### PROBLEM DETAILS
Would you give the number of lines in the entries that contain the word "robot"? Nothing else is needed.

Data entries
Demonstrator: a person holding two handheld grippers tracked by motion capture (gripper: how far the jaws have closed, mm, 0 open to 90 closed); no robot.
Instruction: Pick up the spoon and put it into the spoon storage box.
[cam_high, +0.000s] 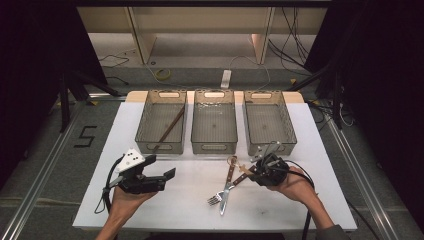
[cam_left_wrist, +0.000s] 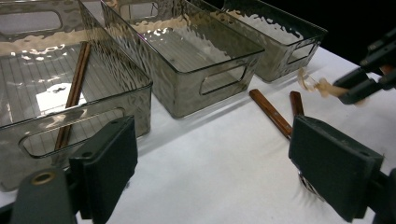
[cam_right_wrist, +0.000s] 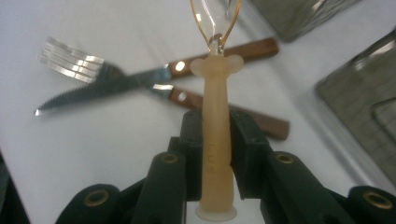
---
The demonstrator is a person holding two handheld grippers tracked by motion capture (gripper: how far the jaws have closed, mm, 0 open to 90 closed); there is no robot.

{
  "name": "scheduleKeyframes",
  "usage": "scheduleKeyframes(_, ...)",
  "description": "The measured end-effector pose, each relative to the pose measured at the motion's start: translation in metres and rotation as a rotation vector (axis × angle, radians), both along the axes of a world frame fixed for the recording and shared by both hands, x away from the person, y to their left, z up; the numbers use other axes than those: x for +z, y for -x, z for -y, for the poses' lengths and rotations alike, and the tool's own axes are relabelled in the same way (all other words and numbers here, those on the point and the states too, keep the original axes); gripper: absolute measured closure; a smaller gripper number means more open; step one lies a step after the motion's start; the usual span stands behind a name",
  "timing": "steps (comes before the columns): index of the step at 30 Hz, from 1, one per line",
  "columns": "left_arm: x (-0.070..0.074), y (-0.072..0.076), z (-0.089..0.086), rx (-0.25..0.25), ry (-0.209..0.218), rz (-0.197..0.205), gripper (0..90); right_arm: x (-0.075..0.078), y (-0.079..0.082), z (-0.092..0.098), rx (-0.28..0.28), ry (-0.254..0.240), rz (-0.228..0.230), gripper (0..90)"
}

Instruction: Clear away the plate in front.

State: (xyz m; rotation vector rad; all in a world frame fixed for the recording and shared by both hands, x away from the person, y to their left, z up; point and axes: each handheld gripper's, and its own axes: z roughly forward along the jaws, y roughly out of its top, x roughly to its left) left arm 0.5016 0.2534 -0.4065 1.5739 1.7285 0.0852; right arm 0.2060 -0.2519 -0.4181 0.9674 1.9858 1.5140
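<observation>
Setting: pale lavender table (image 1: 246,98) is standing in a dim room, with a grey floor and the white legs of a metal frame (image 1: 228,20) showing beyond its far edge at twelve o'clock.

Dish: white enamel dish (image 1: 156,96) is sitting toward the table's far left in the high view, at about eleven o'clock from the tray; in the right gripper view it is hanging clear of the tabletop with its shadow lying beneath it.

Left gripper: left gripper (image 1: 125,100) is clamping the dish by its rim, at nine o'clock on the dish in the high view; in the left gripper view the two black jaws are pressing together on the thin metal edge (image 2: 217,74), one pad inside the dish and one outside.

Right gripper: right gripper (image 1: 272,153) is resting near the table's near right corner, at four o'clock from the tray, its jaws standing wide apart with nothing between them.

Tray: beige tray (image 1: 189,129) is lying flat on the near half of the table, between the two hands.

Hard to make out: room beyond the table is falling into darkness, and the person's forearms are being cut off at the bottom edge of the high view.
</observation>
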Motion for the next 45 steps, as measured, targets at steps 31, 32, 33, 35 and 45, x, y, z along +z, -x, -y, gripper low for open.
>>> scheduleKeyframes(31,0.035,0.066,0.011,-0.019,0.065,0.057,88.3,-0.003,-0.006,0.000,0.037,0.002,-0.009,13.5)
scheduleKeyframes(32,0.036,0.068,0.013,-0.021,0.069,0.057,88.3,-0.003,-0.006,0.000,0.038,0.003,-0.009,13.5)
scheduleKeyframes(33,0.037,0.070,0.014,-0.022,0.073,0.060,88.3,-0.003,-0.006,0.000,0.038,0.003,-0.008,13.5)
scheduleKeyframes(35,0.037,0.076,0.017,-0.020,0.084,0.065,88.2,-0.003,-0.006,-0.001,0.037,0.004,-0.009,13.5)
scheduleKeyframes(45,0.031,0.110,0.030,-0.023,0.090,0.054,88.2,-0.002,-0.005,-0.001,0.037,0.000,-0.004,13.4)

### ANSWER TO THE EXERCISE
2